**WORK REQUEST:** The entire listing, reproduced exactly and stripped of images, is the expected output.

**COLLECTED MATERIAL:**
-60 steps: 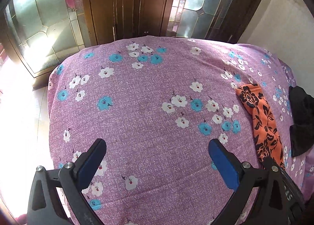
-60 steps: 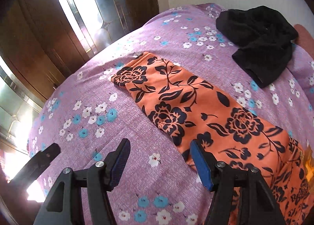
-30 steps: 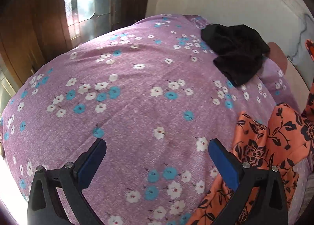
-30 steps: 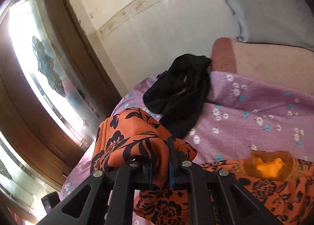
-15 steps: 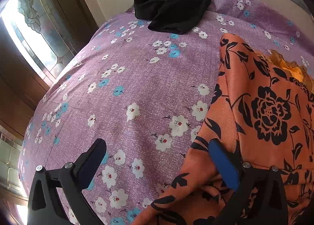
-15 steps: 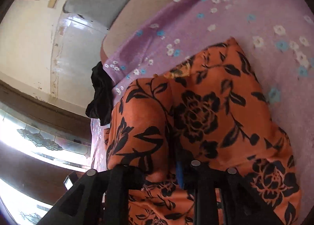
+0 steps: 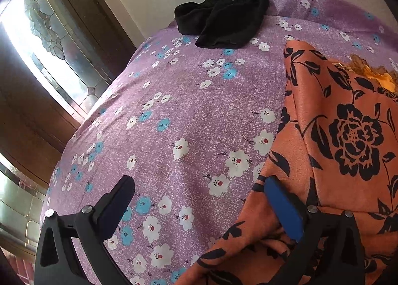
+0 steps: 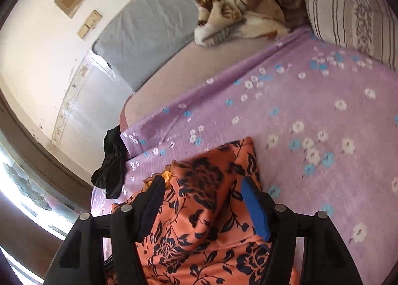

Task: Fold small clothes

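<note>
Striped pillow (image 8: 353, 6): right-wrist view only.

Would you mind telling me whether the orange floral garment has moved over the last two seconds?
Yes. The orange floral garment was folded over toward the black garment, which stayed at the bedsheet edge. The right gripper now stands open over it.

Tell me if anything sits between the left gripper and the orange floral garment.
Nothing visible does. The left gripper is open, and its right finger already lies against the orange floral garment. The black garment lies far off near the wall, apart from both.
</note>
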A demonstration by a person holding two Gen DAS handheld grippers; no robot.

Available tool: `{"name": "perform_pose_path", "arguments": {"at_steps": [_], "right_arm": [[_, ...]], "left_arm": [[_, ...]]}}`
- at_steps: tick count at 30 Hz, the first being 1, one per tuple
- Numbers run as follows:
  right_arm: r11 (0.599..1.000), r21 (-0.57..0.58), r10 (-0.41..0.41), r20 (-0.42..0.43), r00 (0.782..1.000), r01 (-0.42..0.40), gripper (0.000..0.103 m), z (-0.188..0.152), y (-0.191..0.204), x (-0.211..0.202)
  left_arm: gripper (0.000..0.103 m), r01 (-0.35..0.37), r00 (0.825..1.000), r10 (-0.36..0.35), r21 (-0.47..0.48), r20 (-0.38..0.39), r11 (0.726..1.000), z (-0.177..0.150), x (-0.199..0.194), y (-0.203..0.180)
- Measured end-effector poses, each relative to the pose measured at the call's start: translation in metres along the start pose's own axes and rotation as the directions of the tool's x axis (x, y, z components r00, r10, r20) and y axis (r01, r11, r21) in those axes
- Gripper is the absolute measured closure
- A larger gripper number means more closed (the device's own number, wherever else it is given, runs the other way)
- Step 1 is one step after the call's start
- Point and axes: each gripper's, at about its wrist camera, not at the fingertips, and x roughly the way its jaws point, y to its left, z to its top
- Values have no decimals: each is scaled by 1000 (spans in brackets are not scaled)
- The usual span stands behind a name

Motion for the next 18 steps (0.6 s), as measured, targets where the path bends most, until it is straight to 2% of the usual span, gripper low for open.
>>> {"name": "perform_pose_path", "arguments": {"at_steps": [3,6,8,11,14,15,16,18], "right_arm": [[999,-45,-10,-22,1000,9,35,0,7,9],[999,-25,-40,-95,995,38,35,-4,2,26],[998,6,-62,-112,992,63,35,-4,-6,33],[996,78,-41,-117,992,50,35,1,-18,32],[992,115,-38,-119,992,52,35,5,-26,30],[991,123,-39,-123,992,54,35,5,-28,31],[990,128,-39,-128,991,56,35,5,-29,32],[990,131,-41,-138,990,59,35,6,-31,35]], "left_arm": [[0,4,999,-3,-38,38,999,4,-7,7],[0,99,994,-92,-117,64,988,14,-14,23],[0,174,983,-162,-176,83,969,21,-14,32],[0,257,966,-246,-283,74,924,33,3,43],[0,361,924,-381,-397,30,844,39,23,43],[0,373,918,-396,-413,32,831,40,25,40],[0,371,920,-391,-410,38,833,41,23,36],[0,349,933,-357,-353,46,868,44,16,24]]}}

**RESPONSE TO THE TASK:**
-60 steps: 
-60 steps: 
-30 steps: 
-30 steps: 
-15 steps: 
-15 steps: 
+0 steps: 
+0 steps: 

Task: Fold small clothes

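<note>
Striped pillow (image 8: 353, 6): right-wrist view only.

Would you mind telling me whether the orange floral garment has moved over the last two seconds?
Yes. The orange floral garment was folded over toward the black garment, which stayed at the bedsheet edge. The right gripper now stands open over it.

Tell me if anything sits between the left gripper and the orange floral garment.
Nothing visible does. The left gripper is open, and its right finger already lies against the orange floral garment. The black garment lies far off near the wall, apart from both.
</note>
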A demonstration by a person holding two Gen DAS handheld grippers; no robot.

Available tool: `{"name": "perform_pose_path", "arguments": {"at_steps": [_], "right_arm": [[_, ...]], "left_arm": [[_, ...]]}}`
- at_steps: tick count at 30 Hz, the first being 1, one per tuple
- Numbers run as follows:
  right_arm: r11 (0.599..1.000), r21 (-0.57..0.58), r10 (-0.41..0.41), r20 (-0.42..0.43), r00 (0.782..1.000), r01 (-0.42..0.40), gripper (0.000..0.103 m), z (-0.188..0.152), y (-0.191..0.204), x (-0.211..0.202)
  left_arm: gripper (0.000..0.103 m), r01 (-0.35..0.37), r00 (0.825..1.000), r10 (-0.36..0.35), r21 (-0.47..0.48), r20 (-0.38..0.39), r11 (0.726..1.000), z (-0.177..0.150), x (-0.199..0.194), y (-0.203..0.180)
- Measured end-effector poses, each relative to the pose measured at the call's start: translation in metres along the start pose's own axes and rotation as the directions of the tool's x axis (x, y, z components r00, r10, r20) and y axis (r01, r11, r21) in those axes
- Gripper is the absolute measured closure
- A larger gripper number means more closed (the device's own number, wherever else it is given, runs the other way)
- Step 1 is one step after the call's start
- Point and axes: each gripper's, at about its wrist camera, not at the fingertips, and x roughly the way its jaws point, y to its left, z to its top
- Values have no decimals: each is scaled by 1000 (spans in brackets are not scaled)
- The usual span stands behind a name

Motion for the next 18 steps (0.6 s), as measured, targets where the path bends most, until it is straight to 2% of the usual span, gripper low for open.
>>> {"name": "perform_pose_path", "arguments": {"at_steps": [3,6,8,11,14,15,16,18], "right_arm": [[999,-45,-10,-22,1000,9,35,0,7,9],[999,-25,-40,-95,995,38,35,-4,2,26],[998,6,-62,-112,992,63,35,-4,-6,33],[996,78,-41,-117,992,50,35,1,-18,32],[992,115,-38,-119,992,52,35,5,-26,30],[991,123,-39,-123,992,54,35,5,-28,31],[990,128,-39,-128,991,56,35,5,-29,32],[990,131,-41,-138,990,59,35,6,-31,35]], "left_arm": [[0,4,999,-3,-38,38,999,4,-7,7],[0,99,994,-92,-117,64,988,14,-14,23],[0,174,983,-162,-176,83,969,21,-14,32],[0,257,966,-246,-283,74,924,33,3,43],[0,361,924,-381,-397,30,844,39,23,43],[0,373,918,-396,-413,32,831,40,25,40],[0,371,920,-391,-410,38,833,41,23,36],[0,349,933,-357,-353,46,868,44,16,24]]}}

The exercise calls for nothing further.